Only one stretch of the records below should be repeated. It starts with the line containing "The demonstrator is" and goes on through the line containing "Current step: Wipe", exactly as written.

☆ ☆ ☆ ☆ ☆

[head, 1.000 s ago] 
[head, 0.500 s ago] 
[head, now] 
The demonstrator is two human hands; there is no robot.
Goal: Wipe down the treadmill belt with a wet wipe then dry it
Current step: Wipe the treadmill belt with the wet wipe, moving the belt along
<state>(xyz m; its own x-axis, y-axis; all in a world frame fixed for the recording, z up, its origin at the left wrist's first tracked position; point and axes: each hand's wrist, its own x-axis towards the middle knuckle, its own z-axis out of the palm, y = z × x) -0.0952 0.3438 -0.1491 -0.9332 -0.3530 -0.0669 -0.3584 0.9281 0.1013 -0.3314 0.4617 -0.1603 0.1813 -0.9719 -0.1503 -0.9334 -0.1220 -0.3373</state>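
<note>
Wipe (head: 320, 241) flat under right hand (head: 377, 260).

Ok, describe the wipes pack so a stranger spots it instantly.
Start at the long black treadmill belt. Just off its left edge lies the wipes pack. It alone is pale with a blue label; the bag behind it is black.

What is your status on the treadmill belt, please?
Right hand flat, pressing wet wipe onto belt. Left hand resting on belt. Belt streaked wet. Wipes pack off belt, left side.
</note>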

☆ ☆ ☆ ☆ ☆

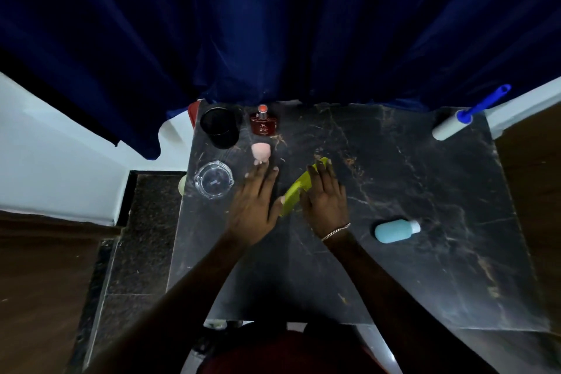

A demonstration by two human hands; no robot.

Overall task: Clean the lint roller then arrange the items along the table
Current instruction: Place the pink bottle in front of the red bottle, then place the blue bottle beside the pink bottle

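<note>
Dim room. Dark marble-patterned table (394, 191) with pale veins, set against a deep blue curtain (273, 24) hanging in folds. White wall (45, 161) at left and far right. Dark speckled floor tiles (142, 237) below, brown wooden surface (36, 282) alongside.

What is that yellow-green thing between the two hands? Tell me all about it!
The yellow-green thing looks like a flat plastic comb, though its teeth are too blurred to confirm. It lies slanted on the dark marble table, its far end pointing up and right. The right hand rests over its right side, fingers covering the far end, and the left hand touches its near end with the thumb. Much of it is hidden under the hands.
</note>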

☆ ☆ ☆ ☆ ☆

### TASK SOLUTION:
The demonstrator is two human hands; there is no robot.
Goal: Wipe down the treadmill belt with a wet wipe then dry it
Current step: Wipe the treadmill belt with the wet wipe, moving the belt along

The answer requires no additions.